Set down, character for character, everything in the records below from the line holding "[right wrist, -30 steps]" down to the line holding "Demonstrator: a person", and no other line.

+++++

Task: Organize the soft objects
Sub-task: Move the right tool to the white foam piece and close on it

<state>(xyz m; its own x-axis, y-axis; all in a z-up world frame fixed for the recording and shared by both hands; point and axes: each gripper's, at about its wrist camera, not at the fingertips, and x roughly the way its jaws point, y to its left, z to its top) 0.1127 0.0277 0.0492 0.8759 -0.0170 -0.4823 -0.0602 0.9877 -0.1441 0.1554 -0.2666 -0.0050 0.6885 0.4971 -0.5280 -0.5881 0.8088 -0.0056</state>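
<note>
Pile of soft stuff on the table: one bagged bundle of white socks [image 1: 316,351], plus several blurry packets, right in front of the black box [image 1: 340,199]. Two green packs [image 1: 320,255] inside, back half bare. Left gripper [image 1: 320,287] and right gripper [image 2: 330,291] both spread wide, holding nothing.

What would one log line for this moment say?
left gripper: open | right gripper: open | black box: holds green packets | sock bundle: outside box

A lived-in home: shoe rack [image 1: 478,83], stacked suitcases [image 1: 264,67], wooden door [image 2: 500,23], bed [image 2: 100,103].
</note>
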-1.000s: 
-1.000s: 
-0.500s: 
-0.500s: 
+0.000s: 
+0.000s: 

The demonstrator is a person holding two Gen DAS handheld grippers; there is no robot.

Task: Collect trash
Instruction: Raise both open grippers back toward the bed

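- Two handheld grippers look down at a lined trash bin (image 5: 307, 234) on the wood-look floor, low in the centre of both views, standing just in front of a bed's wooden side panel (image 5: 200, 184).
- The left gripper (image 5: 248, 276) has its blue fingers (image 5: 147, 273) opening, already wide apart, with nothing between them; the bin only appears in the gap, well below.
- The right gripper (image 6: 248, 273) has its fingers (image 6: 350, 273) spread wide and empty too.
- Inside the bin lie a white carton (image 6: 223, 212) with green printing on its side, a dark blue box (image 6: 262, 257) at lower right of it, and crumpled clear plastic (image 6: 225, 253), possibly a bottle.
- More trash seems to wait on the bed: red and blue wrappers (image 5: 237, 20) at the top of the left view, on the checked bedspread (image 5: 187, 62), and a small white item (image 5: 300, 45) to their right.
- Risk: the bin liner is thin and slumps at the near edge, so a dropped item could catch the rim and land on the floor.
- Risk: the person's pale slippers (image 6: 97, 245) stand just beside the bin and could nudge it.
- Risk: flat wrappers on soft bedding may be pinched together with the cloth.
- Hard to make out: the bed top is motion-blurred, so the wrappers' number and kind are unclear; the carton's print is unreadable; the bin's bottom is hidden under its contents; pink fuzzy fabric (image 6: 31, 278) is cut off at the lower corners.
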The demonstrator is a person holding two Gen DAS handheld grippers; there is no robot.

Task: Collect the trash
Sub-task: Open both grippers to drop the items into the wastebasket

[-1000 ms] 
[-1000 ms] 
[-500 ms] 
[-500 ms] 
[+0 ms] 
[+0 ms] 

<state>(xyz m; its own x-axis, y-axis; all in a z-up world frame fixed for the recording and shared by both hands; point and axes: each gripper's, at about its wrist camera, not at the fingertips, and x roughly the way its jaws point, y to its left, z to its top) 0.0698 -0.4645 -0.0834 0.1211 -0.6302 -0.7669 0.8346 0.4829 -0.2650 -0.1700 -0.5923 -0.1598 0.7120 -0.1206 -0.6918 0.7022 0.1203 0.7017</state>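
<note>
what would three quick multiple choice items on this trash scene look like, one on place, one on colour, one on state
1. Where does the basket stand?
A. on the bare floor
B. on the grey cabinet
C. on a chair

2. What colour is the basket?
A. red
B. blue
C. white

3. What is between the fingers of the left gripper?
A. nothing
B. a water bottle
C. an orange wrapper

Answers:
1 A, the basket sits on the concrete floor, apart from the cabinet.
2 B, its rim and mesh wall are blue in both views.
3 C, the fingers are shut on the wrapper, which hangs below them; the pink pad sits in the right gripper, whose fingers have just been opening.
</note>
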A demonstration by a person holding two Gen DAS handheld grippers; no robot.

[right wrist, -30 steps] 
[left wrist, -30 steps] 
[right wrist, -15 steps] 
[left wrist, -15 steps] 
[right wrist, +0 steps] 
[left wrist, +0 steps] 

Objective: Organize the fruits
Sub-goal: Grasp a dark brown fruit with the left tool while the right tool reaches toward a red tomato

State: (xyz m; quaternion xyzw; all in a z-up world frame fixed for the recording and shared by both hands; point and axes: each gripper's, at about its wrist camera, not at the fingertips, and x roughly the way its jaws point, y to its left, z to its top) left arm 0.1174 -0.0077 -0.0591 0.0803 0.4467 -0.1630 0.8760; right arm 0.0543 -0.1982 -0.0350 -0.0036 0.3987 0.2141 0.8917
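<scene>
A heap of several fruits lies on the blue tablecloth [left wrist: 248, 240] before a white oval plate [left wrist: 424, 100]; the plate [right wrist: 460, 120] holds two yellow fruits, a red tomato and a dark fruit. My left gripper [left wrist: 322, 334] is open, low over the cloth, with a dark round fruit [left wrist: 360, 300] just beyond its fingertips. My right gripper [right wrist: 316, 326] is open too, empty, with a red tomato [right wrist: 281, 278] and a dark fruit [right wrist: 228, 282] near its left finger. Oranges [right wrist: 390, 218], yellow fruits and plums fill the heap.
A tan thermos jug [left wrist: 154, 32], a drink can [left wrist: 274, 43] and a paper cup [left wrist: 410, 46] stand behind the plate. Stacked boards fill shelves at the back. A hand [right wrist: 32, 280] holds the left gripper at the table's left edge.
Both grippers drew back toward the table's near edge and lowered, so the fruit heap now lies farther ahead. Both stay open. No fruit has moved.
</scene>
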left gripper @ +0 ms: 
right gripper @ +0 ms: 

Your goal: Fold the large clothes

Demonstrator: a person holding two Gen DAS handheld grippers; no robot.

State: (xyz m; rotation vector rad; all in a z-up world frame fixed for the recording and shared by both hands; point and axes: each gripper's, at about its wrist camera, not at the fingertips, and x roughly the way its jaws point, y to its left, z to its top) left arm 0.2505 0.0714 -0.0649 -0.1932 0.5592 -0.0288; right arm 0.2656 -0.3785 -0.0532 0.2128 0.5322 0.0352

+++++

RESULT OF THE EXERCISE:
[right wrist, -30 steps] 
[left wrist, -30 steps] 
[right wrist, -15 steps] 
[left wrist, -15 steps] 
[right wrist, +0 steps] 
[left wrist, +0 steps] 

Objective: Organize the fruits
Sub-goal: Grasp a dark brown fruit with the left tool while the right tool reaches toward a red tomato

State: (xyz m; quaternion xyzw; all in a z-up world frame fixed for the recording and shared by both hands; point and axes: each gripper's, at about its wrist camera, not at the fingertips, and x roughly the way its jaws point, y to its left, z to its top) left arm 0.1174 -0.0077 -0.0591 0.0803 0.4467 -0.1630 0.8760; right arm 0.0543 -0.1982 -0.0350 -0.0036 0.3987 0.2141 0.8917
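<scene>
A heap of several fruits lies on the blue tablecloth [left wrist: 248, 240] before a white oval plate [left wrist: 424, 100]; the plate [right wrist: 460, 120] holds two yellow fruits, a red tomato and a dark fruit. My left gripper [left wrist: 322, 334] is open, low over the cloth, with a dark round fruit [left wrist: 360, 300] just beyond its fingertips. My right gripper [right wrist: 316, 326] is open too, empty, with a red tomato [right wrist: 281, 278] and a dark fruit [right wrist: 228, 282] near its left finger. Oranges [right wrist: 390, 218], yellow fruits and plums fill the heap.
A tan thermos jug [left wrist: 154, 32], a drink can [left wrist: 274, 43] and a paper cup [left wrist: 410, 46] stand behind the plate. Stacked boards fill shelves at the back. A hand [right wrist: 32, 280] holds the left gripper at the table's left edge.
Both grippers drew back toward the table's near edge and lowered, so the fruit heap now lies farther ahead. Both stay open. No fruit has moved.
</scene>
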left gripper @ +0 ms: 
right gripper @ +0 ms: 

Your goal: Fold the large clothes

Demonstrator: a person holding two Gen DAS handheld grippers; no robot.

There is no more to the exercise.